Sweet Potato Pie Martini
For the cocktail
1.5 oz. Angels Envy bourbon
1.5 oz. sweet potato purée
1 oz. Rumchata
Combine all ingredients in a shaker tin. Fill with ice and shake for 15 seconds. Strain into a coup glass and garnish with whip cream and a sprinkle of nutmeg.
Sweet potato Purée
2 cups water
1 cup sugar in the raw
2 medium-size sweet potatoes,
peeled and diced
4 whole cloves
½ teaspoon ground cinnamon
Combine all ingredients in a sauce pan and simmer for 45-50 minutes until sweet potatoes are soft. Purée with an immersion blender and add cinnamon. Let cool before making cocktail.
Beef Tenderloin with Crispy Shallot and Sage Butter Over Roasted Butternut Squash and Brussels Sprouts
Serves 5 to 7
For the beef tenderloin
4 to 5 pounds beef tenderloin
Salt and pepper
Clean all silver skin from the tenderloin. Season the beef heavily with kosher salt and cracked black pepper. Lightly coat with oil and roast at 500º for the first 15-20 minutes. Reduce the temperature to 350º and cook another 20 minutes until 135º internal temperature is reached, or until desired doneness. Allow to rest, covered, for 20 minutes.
For the sage butter
1 pound unsalted butter
¾ cup minced shallots
1/3 cup plus 2 tablespoons minced sage
1 tablespoon kosher salt
Bring butter to a boil and reduce to a simmer. Add all ingredients to the simmering butter and cook until golden brown. Remove from heat and immediately place the hot pan in an ice bath to stop the cooking process. Refrigerate until just soft but not quite firm. With a mixer, mix the butter mixture on high speed until the butter turns white. Mold into a log on parchment paper; wrap in plastic and place in the refrigerator until butter becomes stiff.
For the Vegetables
(Both of the vegetables should be roasted at the same time on separate pans. Start the tenderloin 20 minutes before the vegetables.)

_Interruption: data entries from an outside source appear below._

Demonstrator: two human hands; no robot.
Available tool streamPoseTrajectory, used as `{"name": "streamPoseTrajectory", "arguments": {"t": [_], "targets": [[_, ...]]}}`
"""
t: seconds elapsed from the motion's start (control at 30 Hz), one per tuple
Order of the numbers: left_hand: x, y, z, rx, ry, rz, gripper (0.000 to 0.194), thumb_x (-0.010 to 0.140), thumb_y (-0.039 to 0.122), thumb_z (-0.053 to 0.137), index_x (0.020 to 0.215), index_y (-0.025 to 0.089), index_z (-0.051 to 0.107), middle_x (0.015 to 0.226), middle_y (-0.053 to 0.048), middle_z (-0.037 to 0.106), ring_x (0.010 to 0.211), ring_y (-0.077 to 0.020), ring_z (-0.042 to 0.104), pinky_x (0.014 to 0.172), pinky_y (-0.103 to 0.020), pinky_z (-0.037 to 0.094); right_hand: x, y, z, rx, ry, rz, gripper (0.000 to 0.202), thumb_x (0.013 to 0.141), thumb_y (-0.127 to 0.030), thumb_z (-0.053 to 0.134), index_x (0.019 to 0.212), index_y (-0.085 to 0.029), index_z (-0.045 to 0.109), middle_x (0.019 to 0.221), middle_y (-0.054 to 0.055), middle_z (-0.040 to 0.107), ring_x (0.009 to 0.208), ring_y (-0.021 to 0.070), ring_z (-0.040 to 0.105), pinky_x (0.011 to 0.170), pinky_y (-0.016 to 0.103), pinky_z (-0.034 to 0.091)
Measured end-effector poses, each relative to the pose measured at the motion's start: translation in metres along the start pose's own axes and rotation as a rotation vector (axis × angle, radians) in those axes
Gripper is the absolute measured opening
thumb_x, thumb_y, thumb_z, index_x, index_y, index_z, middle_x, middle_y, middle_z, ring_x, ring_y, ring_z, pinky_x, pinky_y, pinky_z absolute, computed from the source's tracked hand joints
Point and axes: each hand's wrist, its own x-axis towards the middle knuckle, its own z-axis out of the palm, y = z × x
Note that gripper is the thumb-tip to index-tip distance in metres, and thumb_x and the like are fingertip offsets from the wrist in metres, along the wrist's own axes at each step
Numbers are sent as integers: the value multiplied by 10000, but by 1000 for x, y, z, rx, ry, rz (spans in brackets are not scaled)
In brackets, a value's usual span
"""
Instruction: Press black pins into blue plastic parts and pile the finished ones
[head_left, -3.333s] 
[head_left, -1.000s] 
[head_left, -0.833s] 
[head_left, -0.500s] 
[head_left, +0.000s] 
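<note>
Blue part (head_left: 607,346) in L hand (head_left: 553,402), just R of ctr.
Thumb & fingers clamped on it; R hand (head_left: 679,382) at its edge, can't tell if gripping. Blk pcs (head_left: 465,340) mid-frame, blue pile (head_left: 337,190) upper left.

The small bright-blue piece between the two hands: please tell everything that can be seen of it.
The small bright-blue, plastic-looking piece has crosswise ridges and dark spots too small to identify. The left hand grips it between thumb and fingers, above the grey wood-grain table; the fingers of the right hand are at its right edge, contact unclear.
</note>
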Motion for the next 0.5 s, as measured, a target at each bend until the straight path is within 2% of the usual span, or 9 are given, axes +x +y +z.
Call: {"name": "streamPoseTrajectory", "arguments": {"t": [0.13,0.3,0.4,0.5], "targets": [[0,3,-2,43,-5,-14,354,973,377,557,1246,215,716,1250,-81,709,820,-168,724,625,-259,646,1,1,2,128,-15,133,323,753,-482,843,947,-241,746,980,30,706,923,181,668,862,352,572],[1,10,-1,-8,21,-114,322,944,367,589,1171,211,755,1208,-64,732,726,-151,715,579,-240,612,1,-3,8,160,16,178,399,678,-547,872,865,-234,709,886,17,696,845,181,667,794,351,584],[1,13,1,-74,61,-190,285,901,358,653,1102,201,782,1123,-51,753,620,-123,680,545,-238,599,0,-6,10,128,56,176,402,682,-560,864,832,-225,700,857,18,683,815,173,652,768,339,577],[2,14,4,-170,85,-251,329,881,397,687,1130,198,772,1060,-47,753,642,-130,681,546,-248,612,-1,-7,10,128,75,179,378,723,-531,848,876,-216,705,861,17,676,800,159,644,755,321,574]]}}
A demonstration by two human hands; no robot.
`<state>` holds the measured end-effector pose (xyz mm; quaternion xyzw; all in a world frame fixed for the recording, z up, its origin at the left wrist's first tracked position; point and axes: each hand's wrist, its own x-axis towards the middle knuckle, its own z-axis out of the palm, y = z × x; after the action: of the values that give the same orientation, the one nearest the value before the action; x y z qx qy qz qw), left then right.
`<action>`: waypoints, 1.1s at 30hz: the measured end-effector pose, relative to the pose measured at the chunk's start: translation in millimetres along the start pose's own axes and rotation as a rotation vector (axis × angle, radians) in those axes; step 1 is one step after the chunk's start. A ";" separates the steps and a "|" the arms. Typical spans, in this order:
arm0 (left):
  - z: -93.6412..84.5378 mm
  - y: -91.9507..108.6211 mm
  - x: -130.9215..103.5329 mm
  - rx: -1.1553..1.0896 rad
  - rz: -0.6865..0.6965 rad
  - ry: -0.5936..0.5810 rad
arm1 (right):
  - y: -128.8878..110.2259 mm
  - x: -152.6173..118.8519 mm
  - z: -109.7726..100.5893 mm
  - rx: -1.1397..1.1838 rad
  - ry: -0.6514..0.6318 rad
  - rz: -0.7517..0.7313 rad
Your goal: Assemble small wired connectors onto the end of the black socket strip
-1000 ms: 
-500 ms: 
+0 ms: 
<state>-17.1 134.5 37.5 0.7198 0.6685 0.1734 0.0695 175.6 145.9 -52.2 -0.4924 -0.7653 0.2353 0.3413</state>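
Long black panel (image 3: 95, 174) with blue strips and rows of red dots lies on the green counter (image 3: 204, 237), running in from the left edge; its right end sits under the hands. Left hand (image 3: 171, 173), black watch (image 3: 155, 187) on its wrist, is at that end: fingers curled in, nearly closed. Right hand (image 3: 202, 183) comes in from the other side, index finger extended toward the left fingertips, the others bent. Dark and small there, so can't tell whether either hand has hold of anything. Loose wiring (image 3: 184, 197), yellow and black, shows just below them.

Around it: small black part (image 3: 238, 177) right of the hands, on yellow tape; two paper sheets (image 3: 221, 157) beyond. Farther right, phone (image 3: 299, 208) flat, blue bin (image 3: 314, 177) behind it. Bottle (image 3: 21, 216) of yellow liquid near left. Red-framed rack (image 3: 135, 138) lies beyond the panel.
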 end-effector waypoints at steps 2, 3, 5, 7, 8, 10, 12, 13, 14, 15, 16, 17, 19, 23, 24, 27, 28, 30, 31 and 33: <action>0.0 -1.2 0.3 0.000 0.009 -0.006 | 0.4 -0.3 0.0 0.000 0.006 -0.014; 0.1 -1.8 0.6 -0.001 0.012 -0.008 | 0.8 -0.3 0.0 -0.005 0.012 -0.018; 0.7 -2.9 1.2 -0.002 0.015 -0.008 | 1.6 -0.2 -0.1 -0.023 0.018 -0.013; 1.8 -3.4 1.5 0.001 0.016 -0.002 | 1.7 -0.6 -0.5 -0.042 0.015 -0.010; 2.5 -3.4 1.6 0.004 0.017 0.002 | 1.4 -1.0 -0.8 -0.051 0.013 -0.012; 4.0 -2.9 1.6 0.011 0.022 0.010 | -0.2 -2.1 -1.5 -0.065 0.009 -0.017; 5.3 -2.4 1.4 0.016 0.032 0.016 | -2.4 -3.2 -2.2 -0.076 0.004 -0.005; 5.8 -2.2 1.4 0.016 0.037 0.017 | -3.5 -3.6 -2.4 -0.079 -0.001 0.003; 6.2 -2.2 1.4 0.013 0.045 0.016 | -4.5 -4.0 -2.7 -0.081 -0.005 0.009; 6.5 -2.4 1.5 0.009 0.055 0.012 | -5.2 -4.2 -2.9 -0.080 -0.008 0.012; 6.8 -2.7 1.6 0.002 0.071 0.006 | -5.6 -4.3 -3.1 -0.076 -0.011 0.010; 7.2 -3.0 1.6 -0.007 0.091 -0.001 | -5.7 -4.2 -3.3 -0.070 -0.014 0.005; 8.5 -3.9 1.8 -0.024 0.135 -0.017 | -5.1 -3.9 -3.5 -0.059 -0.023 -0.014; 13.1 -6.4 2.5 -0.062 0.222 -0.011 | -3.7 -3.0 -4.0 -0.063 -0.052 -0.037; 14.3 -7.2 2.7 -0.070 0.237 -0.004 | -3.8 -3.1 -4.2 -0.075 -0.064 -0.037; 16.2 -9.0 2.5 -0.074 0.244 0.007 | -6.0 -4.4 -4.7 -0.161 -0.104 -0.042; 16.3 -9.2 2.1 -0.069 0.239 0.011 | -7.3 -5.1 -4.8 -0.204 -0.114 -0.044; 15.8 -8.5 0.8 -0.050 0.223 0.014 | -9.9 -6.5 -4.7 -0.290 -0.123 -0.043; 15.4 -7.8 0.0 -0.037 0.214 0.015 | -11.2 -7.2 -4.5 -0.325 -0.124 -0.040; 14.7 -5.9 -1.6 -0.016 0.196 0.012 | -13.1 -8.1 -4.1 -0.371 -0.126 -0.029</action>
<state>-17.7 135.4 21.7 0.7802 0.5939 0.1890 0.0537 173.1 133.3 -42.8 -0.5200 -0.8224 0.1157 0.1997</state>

2 pounds butternut squash, peeled and diced in 1-inch cubes (3 to 4 cups)
2 tablespoons olive oil
½ teaspoon ground cinnamon
½ teaspoon ground nutmeg
Salt and pepper to taste
Toss the diced squash in the olive oil. Season with cinnamon, nutmeg, salt and pepper. Roast at 375-400º
for about 20 minutes or
3 to 4 cups Brussels sprouts
Salt and pepper
1 cup dried cranberries
1 cup toasted pepitas
3 to 5 sage leaves
Cut the ends off the sprouts and slice sprouts in half. Lightly oil or butter a sheet pan. Place sprouts, cut-side down, on the sheet pan. Lightly drizzle with oil, and salt and pepper to taste. Roast at 375-400º for about 20 minutes or until tender.
Combine the squash and sprouts in a mixing bowl. Toss in cranberries and pepitas. Make a bed of vegetables on the bottom of a large serving platter. Place the roasted and sliced beef tenderloin on top of vegetables. Slice or crumble the sage butter on top. As an added optional garnish, fry the sage leaves in oil for about one minute. Place on top of the butter.